“blood run” lecture-performance at Stanford University (1 Dec 2016)
As part of the Stanford Colloquium on Dance Studies, I will present a lecture-performance based on my solo show, blood run, to investigate the relationship between migration, indigeneity, and settler-colonialism. blood run investigates my Han Chinese colonizer and Taiwanese plains indigenous heritages within the context of larger political histories, asking: “What is the difference between an immigrant and a colonizer?” “How do the colonizer and colonized live inside the same body?” “When does survival require disappearance?” blood run asks what hidden histories are contained in the body, while poignantly acknowledging the impossibility of fully reclaiming what has been lost.
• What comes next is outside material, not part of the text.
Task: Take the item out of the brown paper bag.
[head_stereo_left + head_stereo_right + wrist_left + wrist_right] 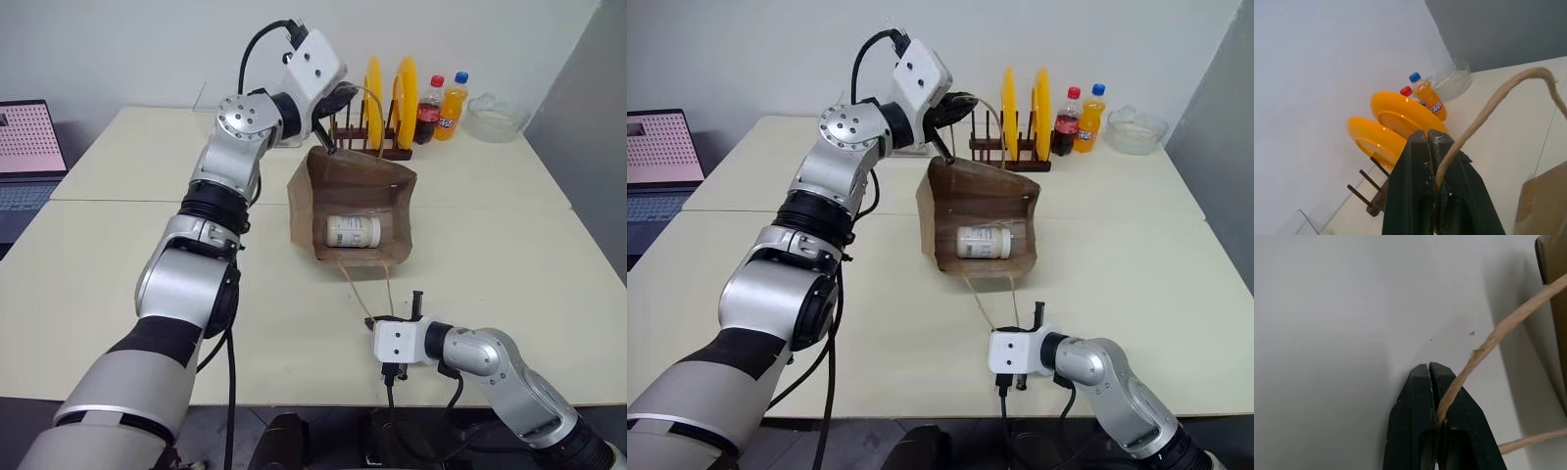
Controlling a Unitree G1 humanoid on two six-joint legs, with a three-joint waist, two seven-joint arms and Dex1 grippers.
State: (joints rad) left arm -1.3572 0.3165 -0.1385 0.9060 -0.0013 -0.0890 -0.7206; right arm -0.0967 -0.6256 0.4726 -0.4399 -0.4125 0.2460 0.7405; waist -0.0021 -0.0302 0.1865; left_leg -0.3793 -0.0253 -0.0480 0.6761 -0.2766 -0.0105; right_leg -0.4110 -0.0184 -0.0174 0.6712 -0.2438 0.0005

Curated by Mellon Postdoctoral Fellow Heather Rastovac, the theme of the series is “Dance on the Move: Migration, Border Zones, and Citizenship.” The Colloquium’s engagement with interdisciplinary scholars and scholar-practitioners will foster critical dialogue concerning the ways in which dance performance and practice are sites for examining the mobilities and immobilities that shape and are shaped by various forms of transnational migration and citizenship. We will examine how (im)migrant bodies – as subjects constructed through political-economic power relations of race, gender, sexuality, class, nationality, and religion – negotiate, contest, and affirm experiences of belonging/unbelonging in daily life and artistic practice across diverse geographical sites. The rigorous scholarship and performance praxis of this year’s presenters will allow us to assess shared aesthetics between various performances and practices emerging from and within migrant, refugee, and other displaced populations, while critically discerning the historical and situated distinctions between migrant subjects and experiences.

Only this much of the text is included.